What is required:
Pull every line containing "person" from the listing.

┄┄┄┄┄┄┄┄┄┄

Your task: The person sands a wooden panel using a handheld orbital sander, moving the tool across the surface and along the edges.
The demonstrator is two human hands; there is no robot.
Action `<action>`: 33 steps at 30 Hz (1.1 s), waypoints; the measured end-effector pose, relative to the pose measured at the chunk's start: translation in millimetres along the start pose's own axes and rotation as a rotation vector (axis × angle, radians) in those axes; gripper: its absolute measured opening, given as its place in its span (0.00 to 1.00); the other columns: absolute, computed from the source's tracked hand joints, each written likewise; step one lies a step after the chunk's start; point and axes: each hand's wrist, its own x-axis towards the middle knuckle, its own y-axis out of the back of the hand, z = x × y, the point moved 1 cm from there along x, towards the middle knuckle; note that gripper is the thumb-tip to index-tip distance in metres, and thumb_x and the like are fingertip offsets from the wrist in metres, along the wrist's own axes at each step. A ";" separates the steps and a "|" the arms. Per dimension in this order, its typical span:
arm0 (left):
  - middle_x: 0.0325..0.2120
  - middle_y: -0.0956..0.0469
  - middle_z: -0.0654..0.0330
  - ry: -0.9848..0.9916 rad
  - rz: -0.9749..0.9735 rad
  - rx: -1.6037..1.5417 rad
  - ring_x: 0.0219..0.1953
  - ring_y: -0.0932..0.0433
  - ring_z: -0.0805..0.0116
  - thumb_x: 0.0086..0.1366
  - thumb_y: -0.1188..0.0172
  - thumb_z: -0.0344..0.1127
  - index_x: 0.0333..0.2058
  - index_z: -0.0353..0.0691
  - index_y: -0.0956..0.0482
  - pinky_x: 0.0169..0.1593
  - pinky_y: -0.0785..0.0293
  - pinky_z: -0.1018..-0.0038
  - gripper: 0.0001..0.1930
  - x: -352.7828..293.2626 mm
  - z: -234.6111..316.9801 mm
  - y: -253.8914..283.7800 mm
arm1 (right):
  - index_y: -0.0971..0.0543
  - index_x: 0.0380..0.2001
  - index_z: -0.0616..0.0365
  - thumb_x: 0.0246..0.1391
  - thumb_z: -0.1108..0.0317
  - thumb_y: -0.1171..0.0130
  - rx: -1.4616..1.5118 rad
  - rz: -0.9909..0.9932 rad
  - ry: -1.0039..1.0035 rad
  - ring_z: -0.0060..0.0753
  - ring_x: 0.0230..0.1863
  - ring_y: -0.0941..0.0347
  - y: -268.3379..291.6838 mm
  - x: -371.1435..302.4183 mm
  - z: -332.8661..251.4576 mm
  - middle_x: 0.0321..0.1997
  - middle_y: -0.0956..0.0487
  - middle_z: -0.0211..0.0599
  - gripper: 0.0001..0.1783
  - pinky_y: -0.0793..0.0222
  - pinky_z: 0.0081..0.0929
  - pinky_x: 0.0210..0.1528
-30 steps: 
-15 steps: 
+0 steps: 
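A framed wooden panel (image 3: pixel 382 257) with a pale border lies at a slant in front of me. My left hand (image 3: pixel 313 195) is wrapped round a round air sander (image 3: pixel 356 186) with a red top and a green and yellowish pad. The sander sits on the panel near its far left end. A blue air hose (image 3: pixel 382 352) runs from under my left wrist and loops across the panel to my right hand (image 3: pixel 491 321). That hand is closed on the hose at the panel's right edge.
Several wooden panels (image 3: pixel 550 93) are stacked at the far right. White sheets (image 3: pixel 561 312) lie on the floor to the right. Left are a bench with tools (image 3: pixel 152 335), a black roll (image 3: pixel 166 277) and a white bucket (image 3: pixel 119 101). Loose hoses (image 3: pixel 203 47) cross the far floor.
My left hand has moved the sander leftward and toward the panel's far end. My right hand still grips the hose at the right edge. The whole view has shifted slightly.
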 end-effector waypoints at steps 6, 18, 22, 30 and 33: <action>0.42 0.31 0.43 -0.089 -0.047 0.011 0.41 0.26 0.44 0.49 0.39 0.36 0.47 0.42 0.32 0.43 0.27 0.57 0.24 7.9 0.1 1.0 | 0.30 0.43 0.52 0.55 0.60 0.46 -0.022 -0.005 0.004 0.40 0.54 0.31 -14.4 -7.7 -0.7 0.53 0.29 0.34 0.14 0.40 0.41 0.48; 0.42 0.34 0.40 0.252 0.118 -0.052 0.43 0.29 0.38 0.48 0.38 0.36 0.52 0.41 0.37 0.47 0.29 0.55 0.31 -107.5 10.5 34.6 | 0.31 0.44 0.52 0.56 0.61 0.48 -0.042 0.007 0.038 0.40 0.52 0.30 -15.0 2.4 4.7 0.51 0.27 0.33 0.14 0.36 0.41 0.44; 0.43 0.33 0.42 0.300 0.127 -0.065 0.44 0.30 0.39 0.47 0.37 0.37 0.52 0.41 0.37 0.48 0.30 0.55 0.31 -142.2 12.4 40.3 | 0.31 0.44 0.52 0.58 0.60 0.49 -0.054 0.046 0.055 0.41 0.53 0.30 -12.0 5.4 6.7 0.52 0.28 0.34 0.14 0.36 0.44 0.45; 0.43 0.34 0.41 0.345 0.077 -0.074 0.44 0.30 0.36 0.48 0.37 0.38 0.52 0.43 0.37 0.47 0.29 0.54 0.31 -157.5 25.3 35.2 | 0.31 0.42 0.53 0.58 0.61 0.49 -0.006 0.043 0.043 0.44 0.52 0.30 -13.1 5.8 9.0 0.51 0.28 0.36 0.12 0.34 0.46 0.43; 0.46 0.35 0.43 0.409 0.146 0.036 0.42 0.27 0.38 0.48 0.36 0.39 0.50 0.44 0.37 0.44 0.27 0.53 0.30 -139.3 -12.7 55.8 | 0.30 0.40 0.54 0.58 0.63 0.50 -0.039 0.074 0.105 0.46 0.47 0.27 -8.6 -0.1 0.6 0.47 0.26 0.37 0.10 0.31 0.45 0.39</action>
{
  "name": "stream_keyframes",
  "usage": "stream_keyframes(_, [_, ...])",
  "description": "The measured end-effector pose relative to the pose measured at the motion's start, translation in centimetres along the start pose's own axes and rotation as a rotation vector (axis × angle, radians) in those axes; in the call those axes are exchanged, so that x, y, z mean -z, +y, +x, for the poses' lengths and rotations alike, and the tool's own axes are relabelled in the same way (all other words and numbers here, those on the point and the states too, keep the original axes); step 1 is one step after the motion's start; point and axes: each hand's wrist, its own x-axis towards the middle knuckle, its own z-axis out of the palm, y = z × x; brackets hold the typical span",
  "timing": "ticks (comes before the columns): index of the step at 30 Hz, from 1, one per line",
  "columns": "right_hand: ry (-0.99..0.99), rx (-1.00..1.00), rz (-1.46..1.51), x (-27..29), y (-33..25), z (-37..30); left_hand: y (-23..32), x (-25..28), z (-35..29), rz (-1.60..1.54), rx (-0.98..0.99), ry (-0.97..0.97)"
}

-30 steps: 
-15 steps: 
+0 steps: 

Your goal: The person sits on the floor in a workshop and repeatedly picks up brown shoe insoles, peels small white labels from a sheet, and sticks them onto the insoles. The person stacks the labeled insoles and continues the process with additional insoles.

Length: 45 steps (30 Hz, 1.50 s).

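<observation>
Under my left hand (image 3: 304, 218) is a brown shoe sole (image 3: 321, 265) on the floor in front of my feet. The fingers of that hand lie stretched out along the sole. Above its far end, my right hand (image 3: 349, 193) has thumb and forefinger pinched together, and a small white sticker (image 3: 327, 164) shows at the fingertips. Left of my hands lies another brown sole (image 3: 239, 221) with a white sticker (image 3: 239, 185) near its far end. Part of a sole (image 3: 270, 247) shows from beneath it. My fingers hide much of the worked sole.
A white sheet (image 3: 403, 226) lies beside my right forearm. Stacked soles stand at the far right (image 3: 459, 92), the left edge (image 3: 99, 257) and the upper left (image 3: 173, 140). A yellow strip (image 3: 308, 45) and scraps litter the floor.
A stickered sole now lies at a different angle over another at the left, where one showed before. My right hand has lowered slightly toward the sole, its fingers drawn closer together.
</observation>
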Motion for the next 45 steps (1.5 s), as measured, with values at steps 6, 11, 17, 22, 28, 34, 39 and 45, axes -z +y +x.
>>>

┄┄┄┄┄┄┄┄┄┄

Problem solution:
Your task: The person sands a wooden panel using a handheld orbital sander, moving the tool across the surface and along the edges.
Your goal: The person sits on the floor in a workshop and repeatedly picks up brown shoe insoles, peels small white labels from a sheet, and sticks them onto the insoles. The person stacks the labeled insoles and continues the process with additional insoles.

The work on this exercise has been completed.